"""
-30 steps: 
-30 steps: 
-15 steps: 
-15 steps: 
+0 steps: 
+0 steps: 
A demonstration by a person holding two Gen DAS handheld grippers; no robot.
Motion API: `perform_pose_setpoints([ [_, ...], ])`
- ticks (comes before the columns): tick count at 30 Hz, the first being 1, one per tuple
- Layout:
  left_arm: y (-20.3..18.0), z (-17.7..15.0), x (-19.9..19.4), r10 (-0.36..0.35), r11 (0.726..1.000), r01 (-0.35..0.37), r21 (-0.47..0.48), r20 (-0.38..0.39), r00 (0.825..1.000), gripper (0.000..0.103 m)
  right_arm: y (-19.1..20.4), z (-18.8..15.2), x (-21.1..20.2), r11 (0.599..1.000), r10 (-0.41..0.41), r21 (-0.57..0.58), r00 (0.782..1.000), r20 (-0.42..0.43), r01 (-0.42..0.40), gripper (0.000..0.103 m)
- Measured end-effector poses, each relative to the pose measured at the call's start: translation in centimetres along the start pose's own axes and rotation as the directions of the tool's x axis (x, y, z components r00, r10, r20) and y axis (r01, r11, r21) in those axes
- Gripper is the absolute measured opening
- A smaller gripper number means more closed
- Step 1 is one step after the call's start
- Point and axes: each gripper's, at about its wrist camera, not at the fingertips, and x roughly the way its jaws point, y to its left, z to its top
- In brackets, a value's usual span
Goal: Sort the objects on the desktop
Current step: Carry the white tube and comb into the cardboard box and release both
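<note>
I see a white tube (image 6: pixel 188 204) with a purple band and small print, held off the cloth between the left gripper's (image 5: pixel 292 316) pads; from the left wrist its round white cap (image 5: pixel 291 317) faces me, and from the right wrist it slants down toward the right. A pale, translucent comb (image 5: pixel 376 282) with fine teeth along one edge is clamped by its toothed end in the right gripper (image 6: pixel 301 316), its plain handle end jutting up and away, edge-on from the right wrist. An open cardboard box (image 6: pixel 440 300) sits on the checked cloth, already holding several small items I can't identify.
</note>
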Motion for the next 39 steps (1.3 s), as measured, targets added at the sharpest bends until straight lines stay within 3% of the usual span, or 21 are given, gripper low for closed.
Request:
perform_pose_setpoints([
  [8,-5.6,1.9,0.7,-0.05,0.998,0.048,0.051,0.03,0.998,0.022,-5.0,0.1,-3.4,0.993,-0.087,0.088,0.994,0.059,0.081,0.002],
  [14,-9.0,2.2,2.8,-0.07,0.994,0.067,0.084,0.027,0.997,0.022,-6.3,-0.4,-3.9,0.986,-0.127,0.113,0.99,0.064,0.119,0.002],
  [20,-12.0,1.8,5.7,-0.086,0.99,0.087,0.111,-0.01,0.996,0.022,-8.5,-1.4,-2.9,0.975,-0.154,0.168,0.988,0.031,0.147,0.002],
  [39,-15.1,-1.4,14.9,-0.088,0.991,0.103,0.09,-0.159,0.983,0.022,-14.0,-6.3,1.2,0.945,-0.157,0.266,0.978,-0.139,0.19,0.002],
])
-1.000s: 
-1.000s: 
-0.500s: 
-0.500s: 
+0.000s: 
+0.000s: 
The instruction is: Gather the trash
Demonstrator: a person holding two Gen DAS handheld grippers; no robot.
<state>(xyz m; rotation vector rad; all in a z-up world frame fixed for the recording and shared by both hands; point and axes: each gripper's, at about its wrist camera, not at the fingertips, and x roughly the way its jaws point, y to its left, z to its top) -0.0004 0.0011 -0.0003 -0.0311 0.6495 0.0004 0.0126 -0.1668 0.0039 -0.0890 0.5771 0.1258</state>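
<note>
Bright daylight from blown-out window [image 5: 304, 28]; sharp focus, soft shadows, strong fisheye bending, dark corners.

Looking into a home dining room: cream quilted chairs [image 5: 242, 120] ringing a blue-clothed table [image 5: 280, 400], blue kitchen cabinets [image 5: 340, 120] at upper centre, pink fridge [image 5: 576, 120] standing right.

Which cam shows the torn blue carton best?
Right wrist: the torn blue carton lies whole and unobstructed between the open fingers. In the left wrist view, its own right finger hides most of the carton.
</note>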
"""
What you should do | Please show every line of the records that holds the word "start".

Task output |
- Measured end-effector poses, each relative to the pose measured at the call's start: translation in centimetres along the start pose's own axes and rotation as the directions of the tool's x axis (x, y, z components r00, r10, r20) and y axis (r01, r11, r21) in those axes
- Step 1 is one step after the call's start

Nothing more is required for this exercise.